__Work to complete__: Among the lines of the entries below, count those containing the word "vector" and answer with the number only.

(Collected data)

++++++++++++++++++++

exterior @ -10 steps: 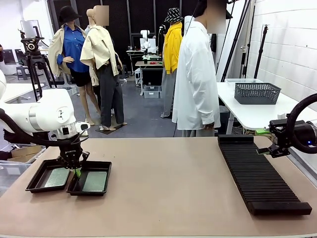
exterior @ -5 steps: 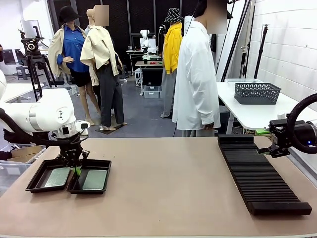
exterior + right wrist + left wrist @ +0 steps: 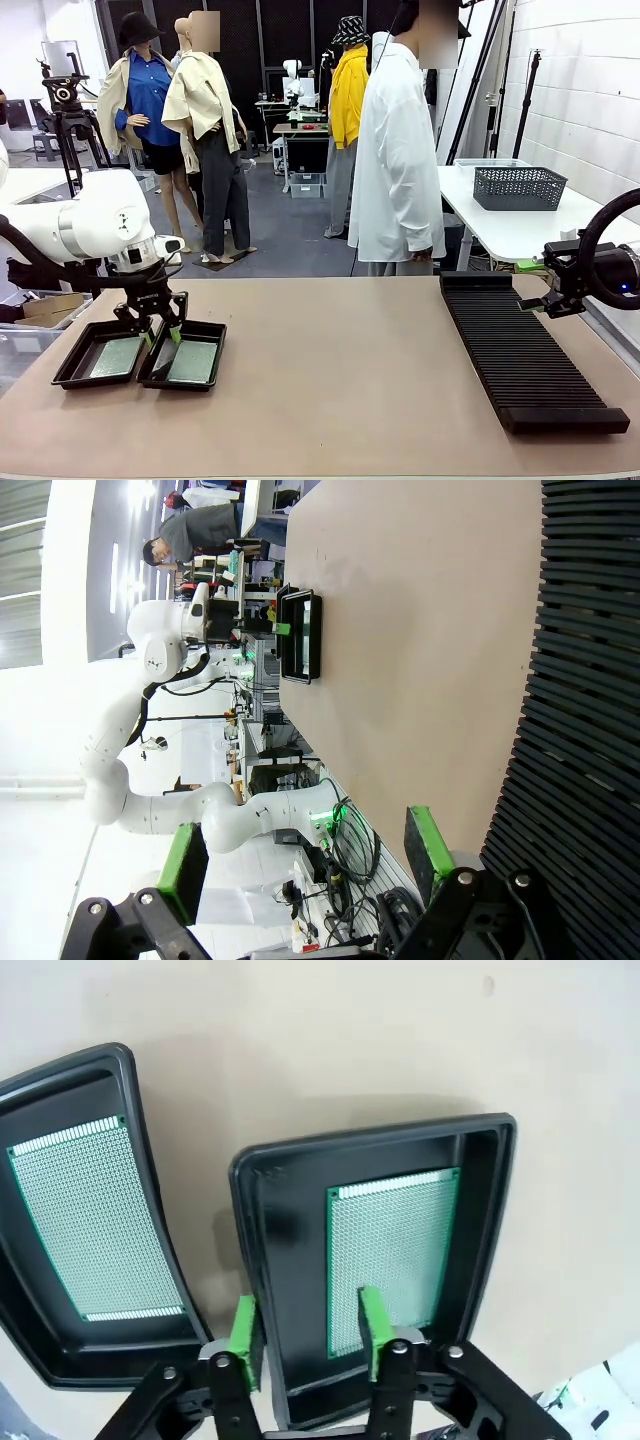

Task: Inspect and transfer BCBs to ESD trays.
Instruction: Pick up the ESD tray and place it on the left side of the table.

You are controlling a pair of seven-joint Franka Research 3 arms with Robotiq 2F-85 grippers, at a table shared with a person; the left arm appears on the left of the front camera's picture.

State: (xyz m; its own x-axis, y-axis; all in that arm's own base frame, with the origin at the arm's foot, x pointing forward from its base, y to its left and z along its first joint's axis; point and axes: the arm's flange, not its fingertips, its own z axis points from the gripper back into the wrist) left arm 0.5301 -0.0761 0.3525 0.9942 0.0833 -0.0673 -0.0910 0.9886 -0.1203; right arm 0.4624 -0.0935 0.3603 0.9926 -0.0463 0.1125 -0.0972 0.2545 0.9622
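Holding two ESD trays (image 3: pixel 100 378) side by side on the counter (image 3: pixel 340 390), one BCB (image 3: pixel 392 1250) flat in each. Left gripper (image 3: pixel 305 1325) hovers released, apparently just above the nearer tray's rim; right gripper (image 3: pixel 300 855) spread, empty, beside the ribbed rack (image 3: pixel 520 355).

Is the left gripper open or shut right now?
Open. The left gripper's green fingers stand apart with nothing between them, above the near end of the tray holding a BCB.

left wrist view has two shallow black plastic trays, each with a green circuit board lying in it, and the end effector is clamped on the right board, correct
Not quite. The left end effector is open and holds nothing; its green pads hover above the nearer shallow black plastic tray, clear of the green perforated circuit board. The other tray does hold its own board. The left wrist view shows this.
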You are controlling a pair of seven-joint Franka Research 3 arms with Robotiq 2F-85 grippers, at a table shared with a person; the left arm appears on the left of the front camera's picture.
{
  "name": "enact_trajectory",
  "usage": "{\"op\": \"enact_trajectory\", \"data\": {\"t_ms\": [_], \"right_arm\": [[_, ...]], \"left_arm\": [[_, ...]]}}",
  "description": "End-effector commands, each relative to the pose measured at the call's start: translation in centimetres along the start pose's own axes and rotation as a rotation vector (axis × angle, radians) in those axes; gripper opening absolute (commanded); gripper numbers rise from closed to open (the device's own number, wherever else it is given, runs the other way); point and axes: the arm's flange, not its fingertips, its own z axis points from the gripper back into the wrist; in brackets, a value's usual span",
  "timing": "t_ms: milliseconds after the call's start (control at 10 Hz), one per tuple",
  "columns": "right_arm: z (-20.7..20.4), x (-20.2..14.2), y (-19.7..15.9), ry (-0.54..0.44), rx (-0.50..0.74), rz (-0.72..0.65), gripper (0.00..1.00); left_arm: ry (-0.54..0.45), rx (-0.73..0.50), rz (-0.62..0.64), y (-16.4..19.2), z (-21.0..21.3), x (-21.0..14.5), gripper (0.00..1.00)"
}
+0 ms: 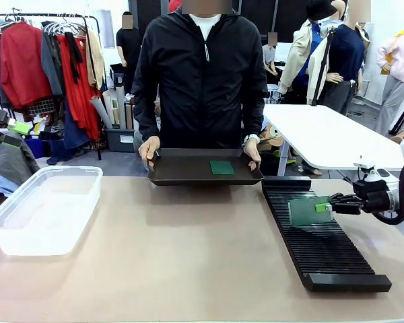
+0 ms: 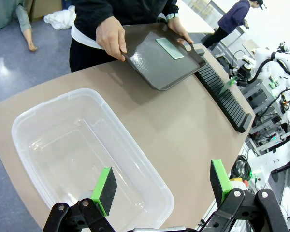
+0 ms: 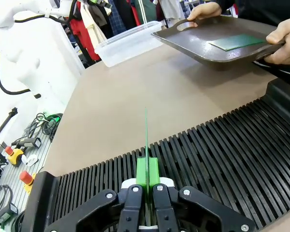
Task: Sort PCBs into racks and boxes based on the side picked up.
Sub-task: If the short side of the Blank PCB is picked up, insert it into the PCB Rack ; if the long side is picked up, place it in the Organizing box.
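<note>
Right gripper (image 1: pixel 323 207) (image 3: pixel 147 171): jaws clamped on a PCB (image 1: pixel 301 210) (image 3: pixel 146 130); pads pinch the board's near edge; the board stands upright and runs straight out from the fingertips, edge-on in the right wrist view.

Held PCB sits over the far part of the rack (image 1: pixel 323 252) (image 3: pixel 222 154), lined up with the slots; its lower edge is at slot level; cannot tell whether it is seated in a slot.

Rack lies lengthways on the table (image 1: pixel 188 256), on the robot's right side, reaching from the far edge towards the near edge.

Left gripper (image 1: pixel 12 129) (image 2: pixel 162 186): jaws wide apart, nothing between the pads; it hangs above the box (image 1: pixel 27 242) (image 2: pixel 130 140), clear of it.

Box is on the table's left side, well apart from the rack; no board seen inside.

Second PCB (image 1: pixel 222 167) (image 2: pixel 169 48) (image 3: pixel 237 42) lies flat on a dark tray (image 1: pixel 182 176) (image 2: pixel 154 67) (image 3: pixel 198 48), towards the rack end; well apart from both grippers.

Tray is held at the table's far edge by a person; one hand (image 1: pixel 149 149) at its left end, other hand (image 1: pixel 253 149) at its right end; the right end is just beside the rack's far end.
</note>
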Motion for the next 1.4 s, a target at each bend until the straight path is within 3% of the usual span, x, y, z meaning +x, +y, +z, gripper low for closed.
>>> {"op": "enact_trajectory", "data": {"t_ms": [0, 300, 700, 1300], "right_arm": [[0.1, 0.1, -0.1, 0.003, -0.003, -0.005, 0.0], [0.0, 0.0, 0.0, 0.0, 0.0, 0.0, 0.0], [1.6, -1.6, 0.1, -0.118, 0.026, 0.037, 0.0], [1.1, -3.2, 0.8, -0.136, -0.033, 0.154, 0.0]], "left_arm": [[0.005, -0.001, -0.004, 0.0, 0.0, 0.0, 1.0], [0.005, -0.001, -0.004, 0.0, 0.0, 0.0, 1.0], [0.005, -0.001, -0.004, 0.0, 0.0, 0.0, 1.0], [0.005, -0.001, -0.004, 0.0, 0.0, 0.0, 1.0]]}}
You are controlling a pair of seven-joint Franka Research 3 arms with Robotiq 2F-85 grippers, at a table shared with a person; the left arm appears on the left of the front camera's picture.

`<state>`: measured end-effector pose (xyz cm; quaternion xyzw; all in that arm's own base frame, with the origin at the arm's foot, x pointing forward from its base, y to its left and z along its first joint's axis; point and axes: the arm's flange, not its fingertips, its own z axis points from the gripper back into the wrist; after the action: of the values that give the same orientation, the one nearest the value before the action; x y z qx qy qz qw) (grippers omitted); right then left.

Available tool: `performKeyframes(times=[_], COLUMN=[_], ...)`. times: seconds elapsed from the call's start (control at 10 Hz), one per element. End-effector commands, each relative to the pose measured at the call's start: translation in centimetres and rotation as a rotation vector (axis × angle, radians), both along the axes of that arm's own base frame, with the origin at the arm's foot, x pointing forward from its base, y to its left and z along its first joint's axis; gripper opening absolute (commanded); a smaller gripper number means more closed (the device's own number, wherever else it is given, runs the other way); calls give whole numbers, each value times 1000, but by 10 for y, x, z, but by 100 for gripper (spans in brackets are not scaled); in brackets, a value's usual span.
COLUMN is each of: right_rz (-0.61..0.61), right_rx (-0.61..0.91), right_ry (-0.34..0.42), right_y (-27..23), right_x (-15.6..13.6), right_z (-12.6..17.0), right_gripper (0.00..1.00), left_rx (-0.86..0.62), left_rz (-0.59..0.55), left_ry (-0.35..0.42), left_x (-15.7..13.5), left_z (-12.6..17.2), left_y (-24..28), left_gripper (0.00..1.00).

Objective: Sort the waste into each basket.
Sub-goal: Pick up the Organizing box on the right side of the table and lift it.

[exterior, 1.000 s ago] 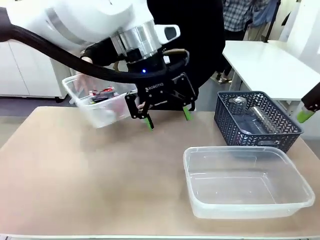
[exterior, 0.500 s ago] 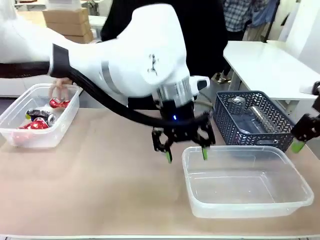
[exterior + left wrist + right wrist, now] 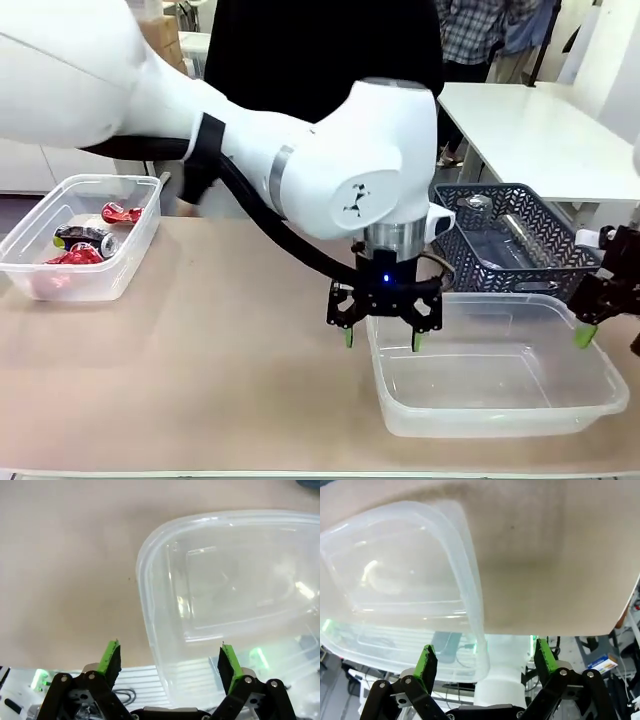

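Setting: pale tan surface [image 3: 200, 350], with a person in dark clothing [image 3: 300, 50] standing at its far side.
Empty tub [image 3: 500, 418]: clear plastic, at the front right of the surface, with nothing inside.
Sorted waste: red-and-silver cans [image 3: 85, 238] lie in a second clear tub [image 3: 80, 285] at the far left, well apart from both arms.
Waste to sort: what look like clear bottles [image 3: 520, 235] lie in a dark lattice basket [image 3: 470, 265] just behind the empty tub.
Left gripper [image 3: 382, 340]: fingers apart and holding nothing. It straddles the empty tub's left end wall, one green pad outside and one inside.
Right gripper [image 3: 485, 655]: fingers apart and holding nothing, at the tub's right end. Whether it straddles that wall I cannot tell.
Step in hand, as I judge it: taking the empty tub by its two ends to reposition it.
How to do it well: lower each gripper until the wall sits deep between the pads, below the rolled rim. Close both together and gently, since thin plastic bends. Lift level and keep clear of the basket behind.
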<state>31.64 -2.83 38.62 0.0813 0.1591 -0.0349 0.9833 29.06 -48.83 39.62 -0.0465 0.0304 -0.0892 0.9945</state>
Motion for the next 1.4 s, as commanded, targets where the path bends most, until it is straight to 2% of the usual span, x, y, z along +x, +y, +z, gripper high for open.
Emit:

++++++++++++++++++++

__Exercise answer__: 2